*Problem to solve*:
The entries are to be written out word for word, with their images left out.

Stored data entries:
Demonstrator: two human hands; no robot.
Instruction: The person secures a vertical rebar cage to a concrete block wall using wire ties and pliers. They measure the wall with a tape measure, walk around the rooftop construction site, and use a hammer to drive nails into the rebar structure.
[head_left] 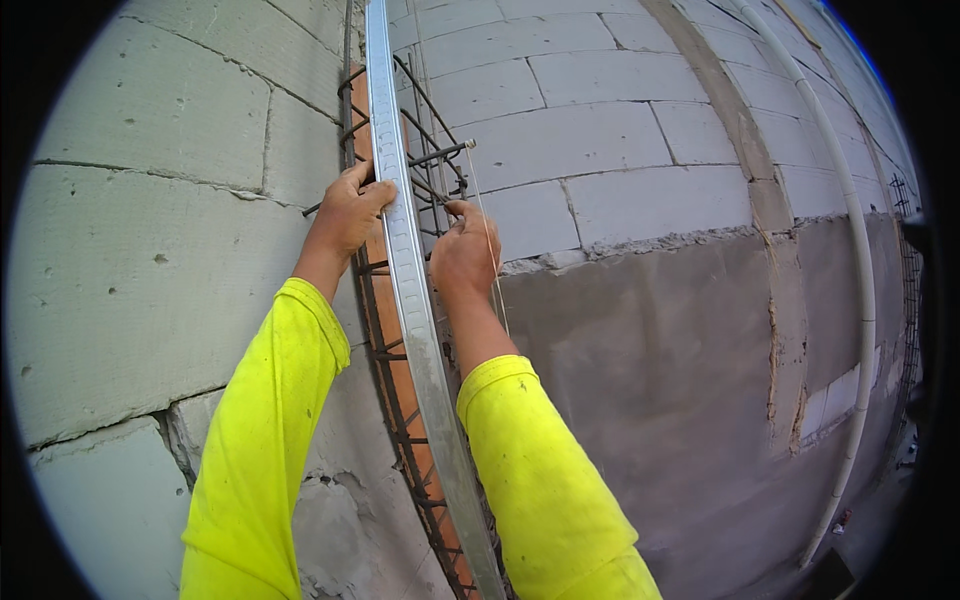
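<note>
A long, silvery metal channel with a row of slots stands nearly upright in front of a rebar cage. My left hand grips its left edge, thumb on the front face, the other fingers partly hidden behind. Right of the channel, my right hand is closed with its fingertips against the dark bars; whatever lies inside its fingers is hidden. From a light-coloured tip on one bar, a thin string runs down past the right hand. An orange-brown strip shows behind the bars.
A pale block wall rises close on the left. To the right, another block wall has smooth grey render on its lower part. A white pipe runs down the far right, beside a vertical grey strip.
</note>
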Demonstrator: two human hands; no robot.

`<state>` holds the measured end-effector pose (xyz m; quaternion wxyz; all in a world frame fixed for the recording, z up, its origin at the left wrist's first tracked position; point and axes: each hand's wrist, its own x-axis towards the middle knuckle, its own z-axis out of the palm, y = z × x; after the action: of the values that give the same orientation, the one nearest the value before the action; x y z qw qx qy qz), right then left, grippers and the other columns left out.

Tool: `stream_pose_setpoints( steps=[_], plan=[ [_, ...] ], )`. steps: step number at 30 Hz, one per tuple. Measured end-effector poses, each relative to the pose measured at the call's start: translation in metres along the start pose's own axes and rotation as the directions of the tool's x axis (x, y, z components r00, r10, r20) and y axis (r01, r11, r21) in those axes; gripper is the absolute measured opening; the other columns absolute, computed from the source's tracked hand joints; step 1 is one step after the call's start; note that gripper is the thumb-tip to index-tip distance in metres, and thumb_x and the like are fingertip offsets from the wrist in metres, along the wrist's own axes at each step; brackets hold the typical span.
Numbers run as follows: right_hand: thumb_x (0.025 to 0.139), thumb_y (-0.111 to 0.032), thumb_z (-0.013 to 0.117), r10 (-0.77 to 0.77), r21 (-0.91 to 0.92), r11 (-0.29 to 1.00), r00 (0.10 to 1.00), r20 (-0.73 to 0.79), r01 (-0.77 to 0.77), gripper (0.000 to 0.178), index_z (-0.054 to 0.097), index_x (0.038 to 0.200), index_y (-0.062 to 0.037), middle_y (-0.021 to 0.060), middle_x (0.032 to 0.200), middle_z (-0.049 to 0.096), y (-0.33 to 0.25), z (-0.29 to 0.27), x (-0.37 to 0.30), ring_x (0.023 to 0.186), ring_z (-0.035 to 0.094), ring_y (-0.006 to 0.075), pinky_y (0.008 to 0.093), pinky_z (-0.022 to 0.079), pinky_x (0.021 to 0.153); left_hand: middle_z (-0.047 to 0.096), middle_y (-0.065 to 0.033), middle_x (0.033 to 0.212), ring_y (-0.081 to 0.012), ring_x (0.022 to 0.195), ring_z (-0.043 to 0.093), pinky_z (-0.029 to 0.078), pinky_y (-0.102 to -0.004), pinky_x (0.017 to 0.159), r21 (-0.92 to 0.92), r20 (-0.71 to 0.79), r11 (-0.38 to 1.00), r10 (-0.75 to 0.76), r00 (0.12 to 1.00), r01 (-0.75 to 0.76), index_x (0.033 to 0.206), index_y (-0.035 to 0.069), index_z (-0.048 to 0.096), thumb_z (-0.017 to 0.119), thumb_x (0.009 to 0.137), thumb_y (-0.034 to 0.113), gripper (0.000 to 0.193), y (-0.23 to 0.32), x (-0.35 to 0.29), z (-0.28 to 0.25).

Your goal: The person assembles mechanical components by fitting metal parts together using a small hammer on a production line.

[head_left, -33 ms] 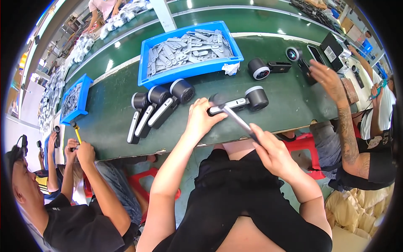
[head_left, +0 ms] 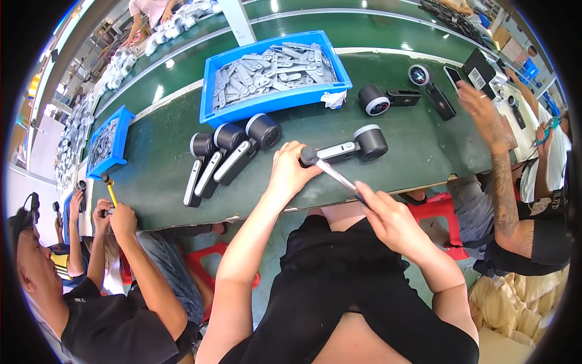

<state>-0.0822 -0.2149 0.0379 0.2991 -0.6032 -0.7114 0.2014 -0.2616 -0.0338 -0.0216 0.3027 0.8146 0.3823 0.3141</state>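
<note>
My left hand (head_left: 290,173) is closed round the end of the handle of a black device like a handheld fan (head_left: 371,143), which lies on the green table. Its round head with a grey rim points right, and a pale strip runs along the handle. My right hand (head_left: 391,221) grips a small mallet (head_left: 339,175) with a silver shaft. The mallet's dark round head is over the handle, close by my left fingers; whether it touches cannot be made out. Left of my hand, several similar devices (head_left: 227,155) lie side by side.
Beyond my hands stands a blue bin (head_left: 276,100) full of grey strip-shaped parts. Two more devices (head_left: 403,97) lie to the right, near a co-worker's raised hand (head_left: 482,115). Another co-worker at left holds a yellow-handled hammer (head_left: 111,189) near a smaller blue bin (head_left: 109,145).
The mallet head has shifted slightly left over the handle, and my right hand moved slightly with it. The co-worker's hand at right has drawn away from a device, which now lies flat.
</note>
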Motion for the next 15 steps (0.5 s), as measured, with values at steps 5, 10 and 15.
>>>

*Answer section*:
Demonstrator: two human hands; no robot.
Instruction: The person secures a vertical rebar cage to a concrete block wall using wire ties and pliers. They measure the wall with a tape measure, walk around the rooftop construction site, and use a hammer to drive nails into the rebar structure.
[head_left] 
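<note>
A long, silvery metal channel with a row of slots stands nearly upright in front of a rebar cage. My left hand grips its left edge, thumb on the front face, the other fingers partly hidden behind. Right of the channel, my right hand is closed with its fingertips against the dark bars; whatever lies inside its fingers is hidden. From a light-coloured tip on one bar, a thin string runs down past the right hand. An orange-brown strip shows behind the bars.
A pale block wall rises close on the left. To the right, another block wall has smooth grey render on its lower part. A white pipe runs down the far right, beside a vertical grey strip.
</note>
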Demonstrator: two human hands; no robot.

`<state>` holds the measured end-effector pose (xyz m; quaternion wxyz; all in a world frame fixed for the recording, z up, its origin at the left wrist's first tracked position; point and axes: each hand's wrist, its own x-axis towards the middle knuckle, its own z-axis out of the palm, y = z × x; after the action: of the values that give the same orientation, the one nearest the value before the action; x y z qw qx qy qz), right then left, grippers and the other columns left out.

Tool: `stream_pose_setpoints( steps=[_], plan=[ [_, ...] ], )`. steps: step number at 30 Hz, one per tuple. Measured end-effector poses, each relative to the pose measured at the call's start: translation in metres along the start pose's own axes and rotation as the directions of the tool's x axis (x, y, z components r00, r10, r20) and y axis (r01, r11, r21) in those axes; gripper is the absolute measured opening; the other columns absolute, computed from the source's tracked hand joints; step 1 is one step after the call's start; note that gripper is the thumb-tip to index-tip distance in metres, and thumb_x and the like are fingertip offsets from the wrist in metres, along the wrist's own axes at each step; brackets hold the typical span.
Numbers run as follows: right_hand: thumb_x (0.025 to 0.139), thumb_y (-0.111 to 0.032), thumb_z (-0.013 to 0.117), r10 (-0.77 to 0.77), r21 (-0.91 to 0.92), r11 (-0.29 to 1.00), r00 (0.10 to 1.00), r20 (-0.73 to 0.79), r01 (-0.77 to 0.77), gripper (0.000 to 0.178), index_z (-0.054 to 0.097), index_x (0.038 to 0.200), index_y (-0.062 to 0.037), middle_y (-0.021 to 0.060), middle_x (0.032 to 0.200), middle_z (-0.049 to 0.096), y (-0.33 to 0.25), z (-0.29 to 0.27), x (-0.37 to 0.30), ring_x (0.023 to 0.186), ring_z (-0.035 to 0.094), ring_y (-0.006 to 0.075), pinky_y (0.008 to 0.093), pinky_z (-0.022 to 0.079), pinky_x (0.021 to 0.153); left_hand: middle_z (-0.047 to 0.096), middle_y (-0.065 to 0.033), middle_x (0.033 to 0.212), ring_y (-0.081 to 0.012), ring_x (0.022 to 0.195), ring_z (-0.043 to 0.093), pinky_z (-0.029 to 0.078), pinky_y (-0.102 to -0.004), pinky_x (0.017 to 0.159), r21 (-0.92 to 0.92), r20 (-0.71 to 0.79), r11 (-0.38 to 1.00), r10 (-0.75 to 0.76), r00 (0.12 to 1.00), r01 (-0.75 to 0.76), index_x (0.033 to 0.206), index_y (-0.035 to 0.069), index_z (-0.048 to 0.096), thumb_z (-0.017 to 0.119), thumb_x (0.009 to 0.137), thumb_y (-0.034 to 0.113), gripper (0.000 to 0.193), y (-0.23 to 0.32), x (-0.35 to 0.29), z (-0.28 to 0.25).

Your goal: The person assembles mechanical components by fitting metal parts together using a small hammer on a production line.

[head_left, -33 ms] 
[head_left, +0 ms] 

<state>-0.0822 -0.2149 0.0379 0.2991 -0.6032 -0.7114 0.2014 -0.2616 -0.0338 -0.0216 0.3027 0.8146 0.3823 0.3141</state>
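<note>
My left hand (head_left: 290,173) is closed round the end of the handle of a black device like a handheld fan (head_left: 371,143), which lies on the green table. Its round head with a grey rim points right, and a pale strip runs along the handle. My right hand (head_left: 391,221) grips a small mallet (head_left: 339,175) with a silver shaft. The mallet's dark round head is over the handle, close by my left fingers; whether it touches cannot be made out. Left of my hand, several similar devices (head_left: 227,155) lie side by side.
Beyond my hands stands a blue bin (head_left: 276,100) full of grey strip-shaped parts. Two more devices (head_left: 403,97) lie to the right, near a co-worker's raised hand (head_left: 482,115). Another co-worker at left holds a yellow-handled hammer (head_left: 111,189) near a smaller blue bin (head_left: 109,145).
The mallet head has shifted slightly left over the handle, and my right hand moved slightly with it. The co-worker's hand at right has drawn away from a device, which now lies flat.
</note>
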Motion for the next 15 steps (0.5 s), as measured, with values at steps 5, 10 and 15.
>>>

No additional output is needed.